En un episodio reciente de Baki-Dou, la serie animada muestra al presidente Trump orinándose del miedo ante un luchador gigante y aceptando la humillación sin resistencia. Mientras otros programas evitan criticar a su gobierno, esta producción japonesa ridiculiza sin tapujos a una figura de poder global. Para la ciudadanía, esto demuestra que el humor y la crítica política mantienen su espacio en la animación, sin necesidad de censura ni autocensura.
El motor de animación que permite burlarse de cualquier figura pública 🎬
La serie Baki-Dou utiliza técnicas tradicionales de animación 2D con fluidez en los movimientos y expresiones faciales exageradas. Esto permite representar escenas de humillación sin restricciones técnicas, apoyándose en un guion que no teme a las consecuencias legales. La producción japonesa opera bajo leyes de libertad de expresión que protegen la sátira política, a diferencia de ciertos mercados donde figuras poderosas pueden presionar para eliminar contenido crítico.

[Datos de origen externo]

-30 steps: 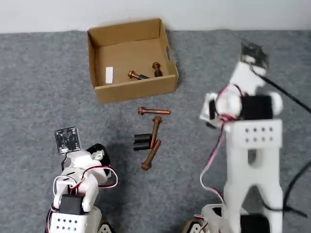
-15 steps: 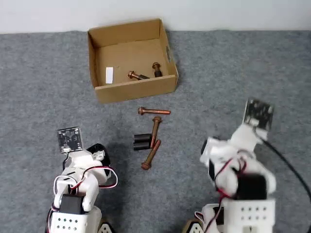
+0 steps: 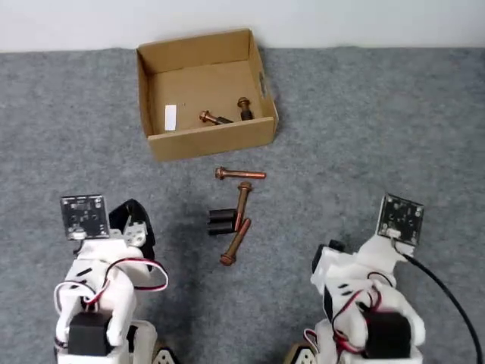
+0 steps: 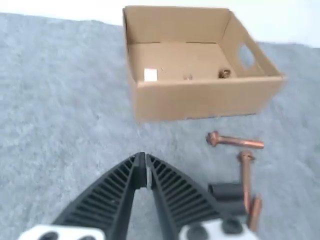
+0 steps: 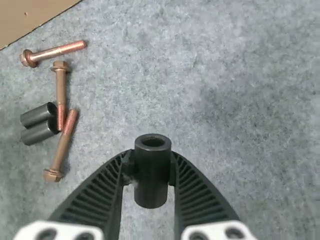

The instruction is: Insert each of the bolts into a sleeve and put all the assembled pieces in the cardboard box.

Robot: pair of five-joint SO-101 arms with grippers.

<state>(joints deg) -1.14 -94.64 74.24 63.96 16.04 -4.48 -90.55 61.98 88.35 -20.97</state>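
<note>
The cardboard box (image 3: 176, 141) stands at the back of the grey carpet, with two bolt-and-sleeve pieces (image 3: 216, 118) lying in it. Three loose copper bolts (image 3: 241, 174) (image 3: 242, 205) (image 3: 236, 242) lie in front of the box, two of them beside a pair of black sleeves (image 3: 221, 221). My right gripper (image 5: 150, 157) is shut on a third black sleeve (image 5: 152, 172), held upright with its bore showing, right of the loose bolts (image 5: 61, 145). My left gripper (image 4: 143, 161) is shut with nothing in it, hanging left of the sleeves (image 4: 227, 191) and short of the box (image 4: 200, 97).
Grey carpet covers the table and a white wall runs along the back. The left arm (image 3: 98, 280) and the right arm (image 3: 367, 292) sit folded back near the front edge. Open carpet lies to the right of the box.
The right arm has come down and drawn back from a raised pose right of the box to the front edge. The left arm has shifted a little to the left.
</note>
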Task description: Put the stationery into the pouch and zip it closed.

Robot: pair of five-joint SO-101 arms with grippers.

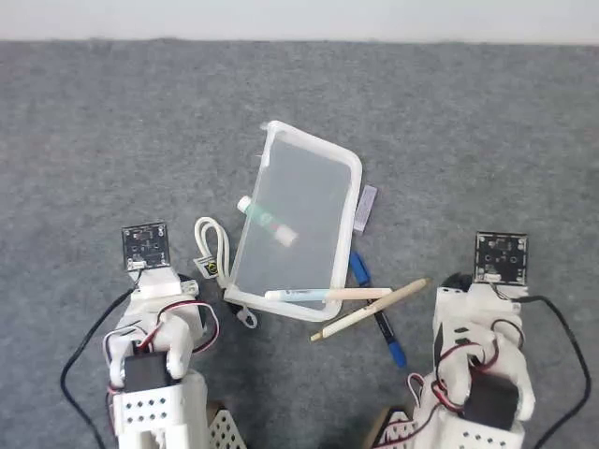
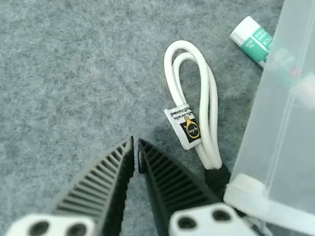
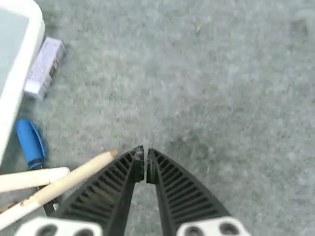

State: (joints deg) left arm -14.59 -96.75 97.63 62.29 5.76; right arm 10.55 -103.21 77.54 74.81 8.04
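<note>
A translucent white pouch [image 1: 298,220] lies in the middle of the grey carpet. A green-and-white glue stick [image 1: 266,220] pokes out at its left side. A white pen [image 1: 328,294] and a wooden pencil [image 1: 370,309] lie across its near corner, over a blue pen [image 1: 376,309]. A small eraser [image 1: 367,208] rests by its right edge. A looped white cord [image 2: 197,108] lies left of the pouch [image 2: 275,128]. My left gripper [image 2: 135,143] is shut just short of the cord. My right gripper [image 3: 144,150] is shut beside the pencil tip [image 3: 101,160], above bare carpet.
Both arm bases stand at the near edge of the carpet, one at the left [image 1: 154,374] and one at the right [image 1: 482,374]. Open carpet stretches behind the pouch and out to both sides.
</note>
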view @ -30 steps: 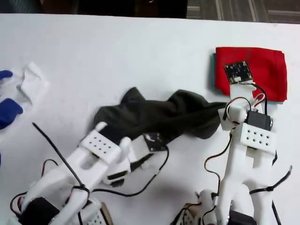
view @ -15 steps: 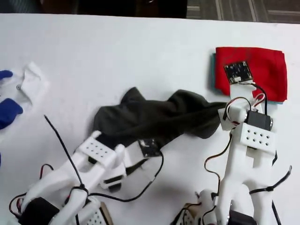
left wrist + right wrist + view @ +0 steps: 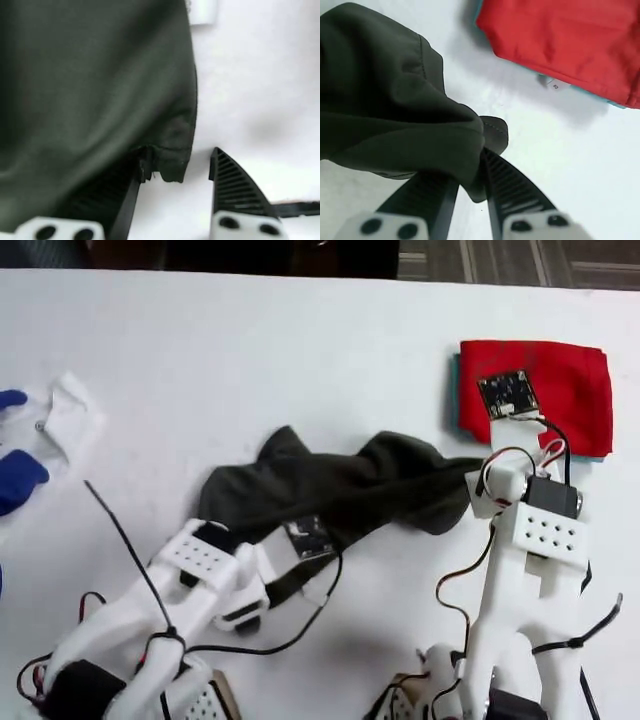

Trump mojado: la escena que ningún otro estudio se atrevió a dibujar 💦
Ver al expresidente de Estados Unidos convertido en un charco de vergüenza animada es un lujo que pocos estudios se permiten. Mientras en su país lo tratan con guantes de seda, en Japón le dibujan un charco bajo los pies. La moraleja es clara: si quieres ver a un poderoso en apuros, mejor busca un anime que un noticiero. Al menos ahí no piden permiso para reírse.